Sebulan kemudian,
     "HUAAA, aku menang undian iphone," jerit Rani. Ia sangat senang dengan teknologi canggih. Tapi merasa iphone terlampau mewah untuk dirinya sehingga ia tak pernah membeli iphone.
     "Berapa harganya, Ranran?" tanya Bu Caraka. Euforia Rani menulari dirinya. Sudah lama Rani tak pernah tersenyum selebar ini.
     "Tiga belas juta Rupiah."Â
     "Mahal sekali. Hadiah dari perusahaan apa?"

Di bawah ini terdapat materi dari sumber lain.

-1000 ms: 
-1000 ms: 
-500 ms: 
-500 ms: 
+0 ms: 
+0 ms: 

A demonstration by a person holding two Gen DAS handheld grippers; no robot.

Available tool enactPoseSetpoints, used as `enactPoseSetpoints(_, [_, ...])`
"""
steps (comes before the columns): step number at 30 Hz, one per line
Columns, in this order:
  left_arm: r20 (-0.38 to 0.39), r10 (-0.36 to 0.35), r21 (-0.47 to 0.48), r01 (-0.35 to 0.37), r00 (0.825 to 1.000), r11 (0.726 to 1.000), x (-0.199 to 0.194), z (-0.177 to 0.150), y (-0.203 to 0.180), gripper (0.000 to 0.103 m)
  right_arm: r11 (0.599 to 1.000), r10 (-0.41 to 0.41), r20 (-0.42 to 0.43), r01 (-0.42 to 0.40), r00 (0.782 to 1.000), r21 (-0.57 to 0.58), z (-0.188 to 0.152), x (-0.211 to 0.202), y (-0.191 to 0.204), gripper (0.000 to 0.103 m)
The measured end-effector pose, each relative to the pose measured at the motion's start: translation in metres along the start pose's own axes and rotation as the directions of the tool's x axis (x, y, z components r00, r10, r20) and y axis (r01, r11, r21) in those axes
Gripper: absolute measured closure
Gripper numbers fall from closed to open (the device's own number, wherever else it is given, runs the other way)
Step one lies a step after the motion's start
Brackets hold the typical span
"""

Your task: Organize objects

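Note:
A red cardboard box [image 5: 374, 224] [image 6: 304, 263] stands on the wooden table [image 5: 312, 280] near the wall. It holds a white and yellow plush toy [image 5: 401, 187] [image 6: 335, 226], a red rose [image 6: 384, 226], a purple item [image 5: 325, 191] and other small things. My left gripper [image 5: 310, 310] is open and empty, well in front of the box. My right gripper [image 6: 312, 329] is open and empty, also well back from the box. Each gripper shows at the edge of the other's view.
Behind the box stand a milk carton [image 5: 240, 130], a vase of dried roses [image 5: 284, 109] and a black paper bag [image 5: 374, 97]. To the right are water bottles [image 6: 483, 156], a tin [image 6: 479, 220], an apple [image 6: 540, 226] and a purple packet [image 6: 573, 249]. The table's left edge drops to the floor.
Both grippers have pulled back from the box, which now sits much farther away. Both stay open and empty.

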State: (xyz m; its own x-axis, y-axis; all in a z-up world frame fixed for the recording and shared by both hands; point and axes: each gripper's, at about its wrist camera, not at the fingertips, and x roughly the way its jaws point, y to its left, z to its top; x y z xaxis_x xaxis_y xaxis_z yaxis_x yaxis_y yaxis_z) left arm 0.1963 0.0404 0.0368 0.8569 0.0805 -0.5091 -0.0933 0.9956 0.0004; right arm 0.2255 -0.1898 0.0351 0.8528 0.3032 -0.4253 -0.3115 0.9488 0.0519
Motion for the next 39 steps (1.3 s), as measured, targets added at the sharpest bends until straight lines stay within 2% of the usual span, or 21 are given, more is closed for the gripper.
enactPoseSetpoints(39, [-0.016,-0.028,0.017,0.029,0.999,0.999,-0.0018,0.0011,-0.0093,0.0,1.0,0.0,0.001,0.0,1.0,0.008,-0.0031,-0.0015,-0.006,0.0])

     "Bahan bangunan, Ma," ujar Rani. Ia pun menggulir layar androidnya. "Diundinya baru kemarin, tanggal 31 Juni."
     Bu Caraka tiba-tiba teringat ucapan Rani yang ganjil mengenai keberadaan makhluk halus di rumah ini yang seharusnya memberikan hadiah penyambutan, yaitu iphone mahal.
     "Ran, apakah tak apa-apa menerima iphone itu? Kau tak takut?"

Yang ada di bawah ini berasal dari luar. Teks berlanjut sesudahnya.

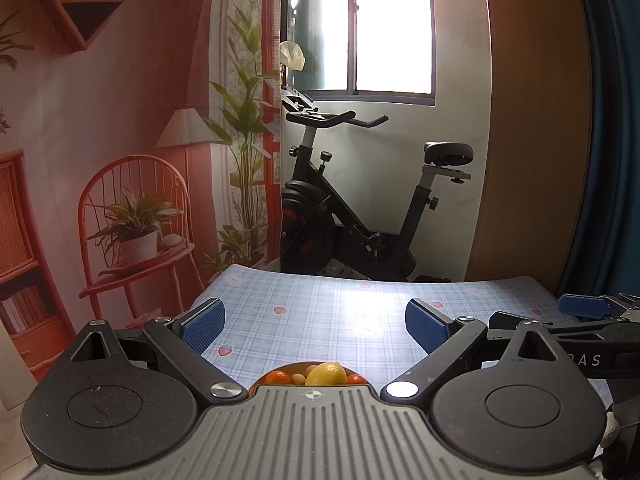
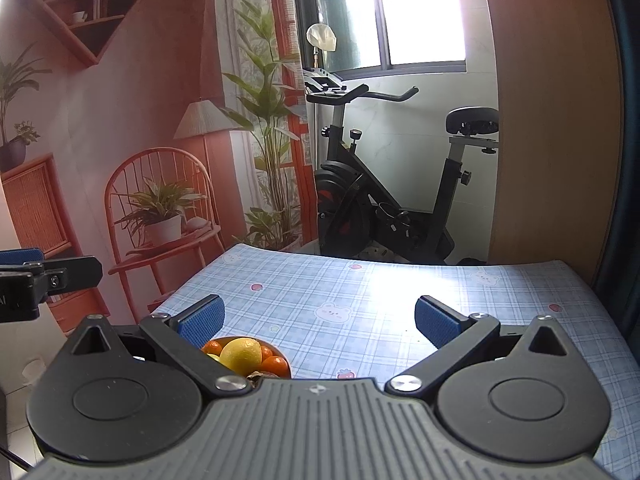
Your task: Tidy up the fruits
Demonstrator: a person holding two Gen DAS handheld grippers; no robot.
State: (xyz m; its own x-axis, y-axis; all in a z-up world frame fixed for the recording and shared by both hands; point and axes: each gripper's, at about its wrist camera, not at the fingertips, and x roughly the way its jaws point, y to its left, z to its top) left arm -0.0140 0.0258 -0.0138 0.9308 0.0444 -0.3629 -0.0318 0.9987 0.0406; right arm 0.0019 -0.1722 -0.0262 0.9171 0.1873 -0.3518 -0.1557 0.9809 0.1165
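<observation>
An orange bowl (image 2: 285, 356) of fruit sits on the blue checked tablecloth (image 2: 360, 292). It holds a yellow lemon (image 2: 241, 354), small oranges (image 2: 276, 365) and some pale round fruit. In the left wrist view the bowl (image 1: 256, 385) is just under my gripper body, with the lemon (image 1: 326, 374) and an orange (image 1: 278, 377) showing. My left gripper (image 1: 314, 322) is open and empty above the bowl. My right gripper (image 2: 318, 322) is open and empty, with the bowl at its lower left. Much of the bowl is hidden by the gripper bodies.
The right gripper's side shows at the right of the left wrist view (image 1: 584, 306); the left gripper shows at the left of the right wrist view (image 2: 40, 276). Beyond the table's far edge stand an exercise bike (image 2: 400, 208) and a printed backdrop (image 2: 120, 120). A wooden panel (image 2: 552, 120) rises at the right.
</observation>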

     Rani terkesiap. "Takut? Memangnya kenapa, Ma? Hadiahnya dari perusahaan yang non fiktif."
     "Aduh, Ranran. Masa kau lupa apa yang kau ucapkan bulan lalu? Kau ini jauh lebih muda dari Mama," omel Bu Caraka tak sabar. Ia pun mengulangi ucapan ganjil Rani, "Jika memang benar ada tuyul di rumah ini, aku pasti sudah menang iphone mahal. Aku kan penghuni baru di rumah ini, sudah selayaknya diberi hadiah penyambutan." Setelah menghela napas, Bu Caraka melanjutkan, "Ingat, tidak?"
     Rani membulatkan mata. "Ah, aku lupa. Kurasa tak ada masalah. Aku hanya main-main saat mengatakannya."